TASK BRIEF: Repeat exactly, and only, the lines below starting at the line that contains "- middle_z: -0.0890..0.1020" and ending at the line that contains "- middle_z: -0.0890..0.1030", inclusive of both.

____ STUDY MATERIAL

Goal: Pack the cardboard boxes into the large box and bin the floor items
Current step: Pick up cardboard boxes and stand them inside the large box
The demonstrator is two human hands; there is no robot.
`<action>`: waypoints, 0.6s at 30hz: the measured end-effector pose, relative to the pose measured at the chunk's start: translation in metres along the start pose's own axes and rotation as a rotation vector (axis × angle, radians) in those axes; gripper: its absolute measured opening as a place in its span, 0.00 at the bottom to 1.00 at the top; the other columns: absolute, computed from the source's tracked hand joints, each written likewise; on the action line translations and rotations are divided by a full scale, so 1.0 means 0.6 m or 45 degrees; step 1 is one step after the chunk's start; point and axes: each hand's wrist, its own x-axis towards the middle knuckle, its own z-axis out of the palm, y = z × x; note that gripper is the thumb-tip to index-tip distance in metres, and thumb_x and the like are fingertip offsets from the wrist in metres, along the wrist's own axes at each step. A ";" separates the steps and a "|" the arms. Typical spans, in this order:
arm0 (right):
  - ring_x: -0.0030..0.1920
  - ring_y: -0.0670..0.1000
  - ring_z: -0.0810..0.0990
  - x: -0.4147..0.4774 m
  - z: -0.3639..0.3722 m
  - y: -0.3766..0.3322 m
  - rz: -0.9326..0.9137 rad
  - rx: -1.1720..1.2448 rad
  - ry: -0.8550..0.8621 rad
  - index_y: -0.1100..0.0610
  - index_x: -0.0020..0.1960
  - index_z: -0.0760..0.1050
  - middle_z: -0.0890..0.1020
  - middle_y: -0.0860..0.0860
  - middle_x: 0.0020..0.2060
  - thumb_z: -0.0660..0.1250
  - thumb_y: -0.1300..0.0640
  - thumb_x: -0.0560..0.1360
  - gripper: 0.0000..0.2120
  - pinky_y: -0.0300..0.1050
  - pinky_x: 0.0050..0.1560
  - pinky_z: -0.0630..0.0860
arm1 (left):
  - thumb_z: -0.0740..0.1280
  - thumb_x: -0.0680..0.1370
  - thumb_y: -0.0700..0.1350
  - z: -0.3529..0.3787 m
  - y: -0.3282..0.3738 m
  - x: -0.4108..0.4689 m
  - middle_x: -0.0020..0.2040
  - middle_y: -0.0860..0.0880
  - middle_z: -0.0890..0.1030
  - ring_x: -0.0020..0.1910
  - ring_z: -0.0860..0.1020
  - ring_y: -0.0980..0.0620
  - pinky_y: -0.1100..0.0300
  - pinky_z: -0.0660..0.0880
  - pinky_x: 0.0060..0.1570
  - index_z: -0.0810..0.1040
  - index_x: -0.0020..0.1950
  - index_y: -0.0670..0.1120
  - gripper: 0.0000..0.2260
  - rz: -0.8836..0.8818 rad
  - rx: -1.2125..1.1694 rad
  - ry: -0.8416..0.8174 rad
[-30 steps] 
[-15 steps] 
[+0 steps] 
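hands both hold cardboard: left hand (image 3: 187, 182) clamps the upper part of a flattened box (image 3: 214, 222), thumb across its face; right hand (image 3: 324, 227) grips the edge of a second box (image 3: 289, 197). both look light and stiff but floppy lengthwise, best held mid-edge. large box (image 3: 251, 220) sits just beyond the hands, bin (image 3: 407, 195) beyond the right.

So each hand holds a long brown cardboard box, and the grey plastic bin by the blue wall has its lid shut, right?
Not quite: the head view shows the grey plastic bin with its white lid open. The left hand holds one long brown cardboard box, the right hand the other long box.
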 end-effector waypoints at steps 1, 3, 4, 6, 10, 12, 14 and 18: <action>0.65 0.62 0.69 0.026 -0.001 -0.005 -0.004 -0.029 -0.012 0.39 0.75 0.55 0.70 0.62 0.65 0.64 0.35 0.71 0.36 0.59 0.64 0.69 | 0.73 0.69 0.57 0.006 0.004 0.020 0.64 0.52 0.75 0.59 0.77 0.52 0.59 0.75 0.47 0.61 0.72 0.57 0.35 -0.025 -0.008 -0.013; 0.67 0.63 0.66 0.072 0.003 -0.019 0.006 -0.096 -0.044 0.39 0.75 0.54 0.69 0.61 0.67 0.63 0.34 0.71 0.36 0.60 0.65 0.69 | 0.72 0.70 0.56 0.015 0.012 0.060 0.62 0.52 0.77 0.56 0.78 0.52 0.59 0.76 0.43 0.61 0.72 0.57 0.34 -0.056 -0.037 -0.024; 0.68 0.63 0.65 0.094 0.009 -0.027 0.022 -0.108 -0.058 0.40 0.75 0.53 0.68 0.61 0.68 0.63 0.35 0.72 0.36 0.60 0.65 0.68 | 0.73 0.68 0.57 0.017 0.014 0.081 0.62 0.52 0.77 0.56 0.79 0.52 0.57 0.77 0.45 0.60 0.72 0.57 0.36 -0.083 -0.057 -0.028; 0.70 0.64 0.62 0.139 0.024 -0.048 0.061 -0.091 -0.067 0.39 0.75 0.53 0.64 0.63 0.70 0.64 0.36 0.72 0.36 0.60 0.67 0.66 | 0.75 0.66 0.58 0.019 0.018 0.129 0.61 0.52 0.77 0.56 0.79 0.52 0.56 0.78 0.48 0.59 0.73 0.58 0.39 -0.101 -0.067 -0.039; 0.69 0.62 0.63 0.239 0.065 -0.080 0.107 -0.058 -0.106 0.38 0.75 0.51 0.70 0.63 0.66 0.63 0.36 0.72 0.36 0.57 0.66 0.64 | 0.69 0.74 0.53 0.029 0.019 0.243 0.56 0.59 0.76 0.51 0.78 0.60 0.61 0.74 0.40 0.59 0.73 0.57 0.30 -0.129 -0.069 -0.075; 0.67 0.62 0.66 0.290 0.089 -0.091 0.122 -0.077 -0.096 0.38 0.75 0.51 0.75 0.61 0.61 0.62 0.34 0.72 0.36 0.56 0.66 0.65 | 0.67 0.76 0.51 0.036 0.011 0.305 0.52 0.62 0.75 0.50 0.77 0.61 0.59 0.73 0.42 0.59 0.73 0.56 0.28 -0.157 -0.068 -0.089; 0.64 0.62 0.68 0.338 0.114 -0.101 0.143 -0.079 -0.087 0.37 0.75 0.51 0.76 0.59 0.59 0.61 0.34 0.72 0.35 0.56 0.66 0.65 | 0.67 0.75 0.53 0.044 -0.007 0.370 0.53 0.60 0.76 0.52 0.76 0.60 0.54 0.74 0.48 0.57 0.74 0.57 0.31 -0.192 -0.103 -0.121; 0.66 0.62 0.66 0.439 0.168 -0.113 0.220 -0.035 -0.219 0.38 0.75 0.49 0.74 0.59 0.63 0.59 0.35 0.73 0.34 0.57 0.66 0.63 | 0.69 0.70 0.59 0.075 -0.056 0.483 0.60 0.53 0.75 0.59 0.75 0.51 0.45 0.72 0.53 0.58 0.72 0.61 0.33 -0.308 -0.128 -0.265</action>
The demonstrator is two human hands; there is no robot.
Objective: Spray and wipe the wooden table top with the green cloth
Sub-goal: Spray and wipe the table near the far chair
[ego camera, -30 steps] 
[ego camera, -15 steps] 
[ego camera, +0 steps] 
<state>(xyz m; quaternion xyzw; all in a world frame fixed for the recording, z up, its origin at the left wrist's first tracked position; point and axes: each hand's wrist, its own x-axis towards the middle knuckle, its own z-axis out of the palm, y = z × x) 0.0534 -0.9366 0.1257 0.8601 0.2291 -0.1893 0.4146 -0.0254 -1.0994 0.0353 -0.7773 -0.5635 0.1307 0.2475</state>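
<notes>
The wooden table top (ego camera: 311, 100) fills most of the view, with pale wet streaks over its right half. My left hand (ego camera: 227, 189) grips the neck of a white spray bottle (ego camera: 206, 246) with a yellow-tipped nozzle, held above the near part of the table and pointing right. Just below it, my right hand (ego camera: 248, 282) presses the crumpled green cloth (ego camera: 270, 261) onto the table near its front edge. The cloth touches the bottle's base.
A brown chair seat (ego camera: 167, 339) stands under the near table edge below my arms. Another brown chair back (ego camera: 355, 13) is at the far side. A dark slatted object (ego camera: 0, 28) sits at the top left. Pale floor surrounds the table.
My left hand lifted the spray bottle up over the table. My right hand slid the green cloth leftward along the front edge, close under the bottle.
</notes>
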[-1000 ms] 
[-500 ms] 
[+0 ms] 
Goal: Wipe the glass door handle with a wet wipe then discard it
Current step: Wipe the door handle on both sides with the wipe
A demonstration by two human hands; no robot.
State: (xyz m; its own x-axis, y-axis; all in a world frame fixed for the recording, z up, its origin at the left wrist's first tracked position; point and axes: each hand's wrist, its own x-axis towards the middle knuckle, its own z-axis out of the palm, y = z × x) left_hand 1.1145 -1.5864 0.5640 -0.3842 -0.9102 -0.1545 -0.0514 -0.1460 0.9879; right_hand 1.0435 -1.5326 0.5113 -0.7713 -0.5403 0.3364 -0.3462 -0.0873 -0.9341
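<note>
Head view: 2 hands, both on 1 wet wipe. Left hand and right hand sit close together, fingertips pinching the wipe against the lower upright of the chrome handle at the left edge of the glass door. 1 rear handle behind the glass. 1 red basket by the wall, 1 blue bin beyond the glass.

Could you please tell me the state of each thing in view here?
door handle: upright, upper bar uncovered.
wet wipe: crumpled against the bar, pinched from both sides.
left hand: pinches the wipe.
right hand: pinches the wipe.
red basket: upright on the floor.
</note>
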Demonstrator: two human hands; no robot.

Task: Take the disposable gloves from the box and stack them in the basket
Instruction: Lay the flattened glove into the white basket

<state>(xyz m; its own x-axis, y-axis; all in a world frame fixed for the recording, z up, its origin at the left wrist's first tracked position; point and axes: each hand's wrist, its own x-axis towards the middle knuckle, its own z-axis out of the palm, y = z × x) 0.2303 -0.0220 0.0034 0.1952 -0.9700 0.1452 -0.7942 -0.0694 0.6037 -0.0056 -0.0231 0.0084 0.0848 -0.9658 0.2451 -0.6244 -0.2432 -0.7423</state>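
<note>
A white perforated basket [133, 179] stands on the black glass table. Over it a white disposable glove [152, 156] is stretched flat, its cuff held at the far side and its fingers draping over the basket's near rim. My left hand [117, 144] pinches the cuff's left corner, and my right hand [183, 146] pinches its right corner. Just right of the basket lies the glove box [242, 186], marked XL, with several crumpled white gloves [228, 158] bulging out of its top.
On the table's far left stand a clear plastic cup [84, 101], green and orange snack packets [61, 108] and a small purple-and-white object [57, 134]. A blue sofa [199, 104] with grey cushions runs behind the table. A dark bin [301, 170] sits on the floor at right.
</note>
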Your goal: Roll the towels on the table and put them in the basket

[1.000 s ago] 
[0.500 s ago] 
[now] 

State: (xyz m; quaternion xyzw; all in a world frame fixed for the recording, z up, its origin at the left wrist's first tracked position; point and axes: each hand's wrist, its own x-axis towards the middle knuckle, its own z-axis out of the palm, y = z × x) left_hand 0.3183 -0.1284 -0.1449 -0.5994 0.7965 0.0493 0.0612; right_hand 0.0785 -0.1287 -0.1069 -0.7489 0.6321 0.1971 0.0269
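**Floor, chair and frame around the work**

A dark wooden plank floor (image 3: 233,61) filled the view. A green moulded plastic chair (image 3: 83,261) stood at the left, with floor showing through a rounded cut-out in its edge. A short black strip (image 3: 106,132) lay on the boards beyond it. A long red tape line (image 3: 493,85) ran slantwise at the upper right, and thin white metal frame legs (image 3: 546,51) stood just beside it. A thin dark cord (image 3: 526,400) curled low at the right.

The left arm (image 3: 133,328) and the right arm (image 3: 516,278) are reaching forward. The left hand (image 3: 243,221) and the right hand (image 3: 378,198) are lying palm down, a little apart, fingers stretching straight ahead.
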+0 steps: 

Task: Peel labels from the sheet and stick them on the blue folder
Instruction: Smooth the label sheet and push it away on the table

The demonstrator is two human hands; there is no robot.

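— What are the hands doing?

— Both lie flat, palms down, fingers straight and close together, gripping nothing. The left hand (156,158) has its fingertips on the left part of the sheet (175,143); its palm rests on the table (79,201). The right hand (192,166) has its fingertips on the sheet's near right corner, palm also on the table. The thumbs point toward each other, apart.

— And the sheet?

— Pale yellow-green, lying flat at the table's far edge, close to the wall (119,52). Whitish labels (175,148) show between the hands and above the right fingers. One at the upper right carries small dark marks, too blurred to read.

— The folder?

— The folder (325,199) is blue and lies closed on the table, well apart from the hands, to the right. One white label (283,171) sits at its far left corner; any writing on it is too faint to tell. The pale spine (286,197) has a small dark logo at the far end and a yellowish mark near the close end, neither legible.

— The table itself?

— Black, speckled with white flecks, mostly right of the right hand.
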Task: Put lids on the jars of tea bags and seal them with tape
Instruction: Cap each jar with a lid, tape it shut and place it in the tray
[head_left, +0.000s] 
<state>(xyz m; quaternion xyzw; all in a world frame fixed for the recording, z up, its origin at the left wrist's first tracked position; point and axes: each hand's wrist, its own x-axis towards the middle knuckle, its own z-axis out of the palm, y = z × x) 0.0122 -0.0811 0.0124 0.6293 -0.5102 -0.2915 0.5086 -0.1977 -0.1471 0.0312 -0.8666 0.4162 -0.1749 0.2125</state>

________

TASK RESPONSE:
  - middle_z: -0.0890..0.1020
  - middle_y: -0.0860..0.0860
  - middle_x: 0.0020..0.2060
  - thumb_z: -0.0660..0.1250
  - thumb_y: -0.1300..0.0640
  - thumb_x: -0.0560..0.1360
  - gripper: 0.0000..0.2120
  - pinky_y: -0.0300..0.1050
  - pinky_x: 0.0050..0.1560
  - pinky_z: -0.0630..0.0860
arm1 (left):
  - thumb_z: -0.0740..0.1280
  - thumb_x: -0.0680..0.1370
  - thumb_y: -0.0700..0.1350
  - z: -0.3529..0.3787 m
  - y: -0.3282..0.3738 m
  - x: -0.4108..0.4689 m
  - middle_x: -0.0020..0.2040
  - middle_y: -0.0860..0.0880
  - middle_z: -0.0890..0.1030

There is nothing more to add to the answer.